> **DIRECTIONS FOR THIS TASK**
In the material below, find each line that contains the word "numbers" and copy it.
_____
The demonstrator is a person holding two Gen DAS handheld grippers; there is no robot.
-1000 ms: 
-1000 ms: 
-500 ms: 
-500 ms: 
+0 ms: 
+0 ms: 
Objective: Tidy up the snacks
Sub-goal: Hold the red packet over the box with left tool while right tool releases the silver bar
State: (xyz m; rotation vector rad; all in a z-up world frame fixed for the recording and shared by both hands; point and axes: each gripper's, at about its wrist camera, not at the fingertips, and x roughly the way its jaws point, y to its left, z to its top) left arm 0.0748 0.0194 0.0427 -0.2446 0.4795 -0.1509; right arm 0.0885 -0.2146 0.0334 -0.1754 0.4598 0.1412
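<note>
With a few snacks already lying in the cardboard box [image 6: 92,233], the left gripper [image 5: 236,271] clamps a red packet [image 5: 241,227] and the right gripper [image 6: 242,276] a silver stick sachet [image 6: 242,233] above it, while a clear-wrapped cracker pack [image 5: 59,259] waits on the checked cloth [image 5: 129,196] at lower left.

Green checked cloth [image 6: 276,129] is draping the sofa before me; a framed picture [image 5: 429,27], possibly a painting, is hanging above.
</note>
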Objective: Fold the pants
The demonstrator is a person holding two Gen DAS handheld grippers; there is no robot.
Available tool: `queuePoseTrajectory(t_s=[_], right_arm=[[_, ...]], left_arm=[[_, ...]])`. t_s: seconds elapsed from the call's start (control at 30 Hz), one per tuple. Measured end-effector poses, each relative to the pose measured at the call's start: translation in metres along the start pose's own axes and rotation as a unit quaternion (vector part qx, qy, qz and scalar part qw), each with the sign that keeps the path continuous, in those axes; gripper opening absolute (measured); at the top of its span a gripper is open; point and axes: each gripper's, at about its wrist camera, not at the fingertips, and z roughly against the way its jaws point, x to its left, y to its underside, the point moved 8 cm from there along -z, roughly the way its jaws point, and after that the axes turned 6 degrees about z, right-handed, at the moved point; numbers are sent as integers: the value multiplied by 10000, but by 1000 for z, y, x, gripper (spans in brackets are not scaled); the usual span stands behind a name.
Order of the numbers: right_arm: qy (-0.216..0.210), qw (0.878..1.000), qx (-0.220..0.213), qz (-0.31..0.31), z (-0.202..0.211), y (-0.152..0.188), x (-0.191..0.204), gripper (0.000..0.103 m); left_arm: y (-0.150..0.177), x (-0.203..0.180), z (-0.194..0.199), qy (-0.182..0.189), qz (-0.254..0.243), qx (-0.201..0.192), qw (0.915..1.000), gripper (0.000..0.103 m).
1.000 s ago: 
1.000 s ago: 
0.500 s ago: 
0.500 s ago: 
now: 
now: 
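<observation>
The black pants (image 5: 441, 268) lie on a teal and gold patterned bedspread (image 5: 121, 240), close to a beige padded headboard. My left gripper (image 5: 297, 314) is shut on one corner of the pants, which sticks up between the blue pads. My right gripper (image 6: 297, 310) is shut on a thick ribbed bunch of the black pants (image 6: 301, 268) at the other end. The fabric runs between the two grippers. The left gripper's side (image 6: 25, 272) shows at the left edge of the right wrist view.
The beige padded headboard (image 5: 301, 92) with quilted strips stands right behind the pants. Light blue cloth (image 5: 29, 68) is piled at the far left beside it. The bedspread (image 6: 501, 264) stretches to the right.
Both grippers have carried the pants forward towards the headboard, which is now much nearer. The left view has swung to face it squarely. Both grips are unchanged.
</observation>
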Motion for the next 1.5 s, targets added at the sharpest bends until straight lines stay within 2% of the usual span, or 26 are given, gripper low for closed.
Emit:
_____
> **TASK ANSWER**
Available tool: `queuePoseTrajectory(t_s=[_], right_arm=[[_, ...]], left_arm=[[_, ...]])`. t_s: seconds elapsed from the call's start (control at 30 Hz), one per tuple. Measured end-effector poses, each relative to the pose measured at the call's start: translation in metres along the start pose's own axes and rotation as a unit quaternion (vector part qx, qy, qz and scalar part qw), each with the sign that keeps the path continuous, in those axes; gripper opening absolute (measured); at the top of its span a gripper is open; point and axes: each gripper's, at about its wrist camera, not at the fingertips, and z roughly against the way its jaws point, x to its left, y to its underside, the point moved 8 cm from there along -z, roughly the way its jaws point, and after that the axes turned 6 degrees about z, right-handed, at the moved point; numbers are sent as integers: the value multiplied by 10000, but by 1000 for z, y, x, gripper (spans in brackets are not scaled); the usual span stands behind a name.
Order of the numbers: right_arm: qy (-0.216..0.210), qw (0.878..1.000), qx (-0.220..0.213), qz (-0.31..0.31), z (-0.202..0.211), y (-0.152..0.188), x (-0.191..0.204), gripper (0.000..0.103 m); left_arm: y (-0.150..0.177), x (-0.203..0.180), z (-0.194..0.199), qy (-0.182..0.189), qz (-0.254..0.243), qx (-0.201..0.192), qw (0.915..1.000), gripper (0.000..0.103 m).

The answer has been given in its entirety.